Look around for prices for used plow set ups in your area and also price out a few new ones. You could easily spend $4k on a basic plow. 

But in general, if it is just for your driveway get a half ton American truck. Jeeps do well but it sounds like you need a yard truck with a bed, and I personally dont feel that most compact trucks are built strong enough to take plowing. Plenty of guys on here will say Im nuts and that their Toyota is an animal. Just do some homework on your own if your looking at a compact truck and make an educated decision.


----------



## sweetk30 (Sep 3, 2006)

and get one with the least amount of rust on the under side. like tranny cooler lines/ brake lines / oil pan / tranny pan. 

mabye best bet find truck then put plow on it. then its a lot cleaner to start.


----------



## dforbes (Jan 14, 2005)

If I were going to buy a truck off of craigslist, I would spend the $100 and have a mechanic look at it.


----------



## leon (Nov 18, 2008)

*snow etc.*



seekay;1212296 said:


> Hi all,
> 
> I am looking to buy a dedicated plow/yard truck this year, for next winter. My tractor and blower is real nice but with some storms we've had the wind and drifting was too much, I need something I can take out during the storm to keep up, versus doing it all at the end.
> 
> ...


It would be counter productive to buy a used plow truck in 
my opinion when you can trade up to a larger snow blower
and tractor with a cab and heater.

Why rehandle the snow when you can remove it all in one pass
with a larger blower?
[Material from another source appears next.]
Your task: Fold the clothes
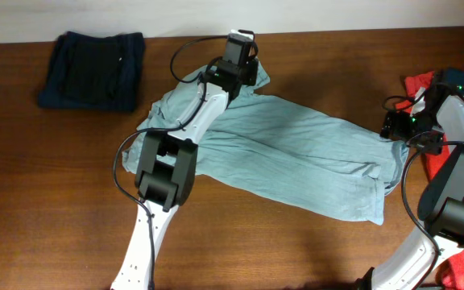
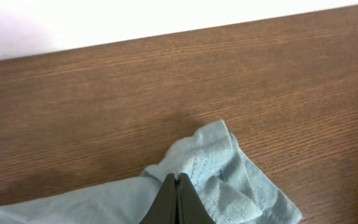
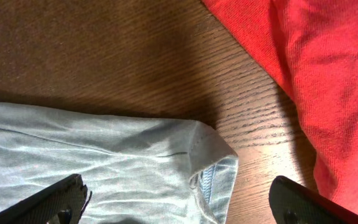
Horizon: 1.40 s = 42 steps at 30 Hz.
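Grabbing stage: left gripper [image 2: 178,190] is pinching the blue shirt [image 1: 296,161] by a far corner, right gripper [image 3: 178,202] is hovering spread over another; probably needs closing there next.

We stretch our white-and-black left arm [image 1: 167,173] from the lower centre-left up to the upper middle, its left gripper [image 2: 178,186] pinched tight on the pale grey-blue cotton T-shirt [image 2: 229,180]. At far right our right arm [image 1: 457,193] bends inward, with the right gripper [image 3: 179,205] spread wide.
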### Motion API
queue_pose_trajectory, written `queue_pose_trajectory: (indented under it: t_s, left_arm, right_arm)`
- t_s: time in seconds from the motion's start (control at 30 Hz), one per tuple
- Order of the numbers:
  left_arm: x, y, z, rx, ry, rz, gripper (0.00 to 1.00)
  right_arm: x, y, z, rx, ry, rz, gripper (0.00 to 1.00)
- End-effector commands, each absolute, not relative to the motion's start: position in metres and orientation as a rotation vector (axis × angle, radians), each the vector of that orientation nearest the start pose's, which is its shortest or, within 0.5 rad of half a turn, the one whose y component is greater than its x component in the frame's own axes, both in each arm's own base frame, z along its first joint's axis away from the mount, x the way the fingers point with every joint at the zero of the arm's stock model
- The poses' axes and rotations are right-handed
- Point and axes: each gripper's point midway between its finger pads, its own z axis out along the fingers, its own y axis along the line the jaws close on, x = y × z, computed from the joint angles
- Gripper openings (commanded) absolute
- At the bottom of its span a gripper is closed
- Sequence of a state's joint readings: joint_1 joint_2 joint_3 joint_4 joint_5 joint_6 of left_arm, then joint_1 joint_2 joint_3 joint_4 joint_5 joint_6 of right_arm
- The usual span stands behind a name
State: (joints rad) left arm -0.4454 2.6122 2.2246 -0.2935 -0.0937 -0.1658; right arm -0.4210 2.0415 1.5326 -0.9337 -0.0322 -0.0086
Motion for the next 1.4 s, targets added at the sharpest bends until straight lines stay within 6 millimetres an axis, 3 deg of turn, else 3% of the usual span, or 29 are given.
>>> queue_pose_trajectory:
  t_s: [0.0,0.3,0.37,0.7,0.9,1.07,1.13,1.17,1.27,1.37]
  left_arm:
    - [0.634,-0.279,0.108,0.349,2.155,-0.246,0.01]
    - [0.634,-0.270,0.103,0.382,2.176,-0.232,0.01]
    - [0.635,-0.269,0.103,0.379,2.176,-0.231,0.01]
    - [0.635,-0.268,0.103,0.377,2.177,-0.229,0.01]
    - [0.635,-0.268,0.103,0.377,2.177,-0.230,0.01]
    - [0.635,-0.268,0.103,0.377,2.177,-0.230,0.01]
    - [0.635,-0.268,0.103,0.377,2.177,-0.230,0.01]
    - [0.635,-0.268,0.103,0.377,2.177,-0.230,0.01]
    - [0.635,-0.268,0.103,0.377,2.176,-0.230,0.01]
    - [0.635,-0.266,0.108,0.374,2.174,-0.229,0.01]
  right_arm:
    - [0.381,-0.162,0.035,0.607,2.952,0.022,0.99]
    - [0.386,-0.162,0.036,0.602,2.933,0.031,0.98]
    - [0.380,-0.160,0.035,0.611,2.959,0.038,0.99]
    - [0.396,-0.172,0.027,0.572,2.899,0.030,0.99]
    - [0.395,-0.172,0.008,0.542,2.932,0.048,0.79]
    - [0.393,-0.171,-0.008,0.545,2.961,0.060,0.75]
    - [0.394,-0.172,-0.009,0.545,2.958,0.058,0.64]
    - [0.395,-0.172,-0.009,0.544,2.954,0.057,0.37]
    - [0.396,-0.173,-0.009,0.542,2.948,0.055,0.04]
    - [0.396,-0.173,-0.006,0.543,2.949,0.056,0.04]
If you bought a used truck and it crapped 
out in the middle of the driveway what then?

Even the smaller Kubota 1860 with a 6 foot wide rear mount blower will remove 
almost 6 tons per minute if the snow is one foot deep traveling one mile per hour 
which is 88 feet per minute.

A wider blower will require you to travel slower on the first pass but you can cut three or 4 foot on the next pass with the engine tunning flat out for the rear blower at 540 R.P.M. and move 3 tons per minute or more.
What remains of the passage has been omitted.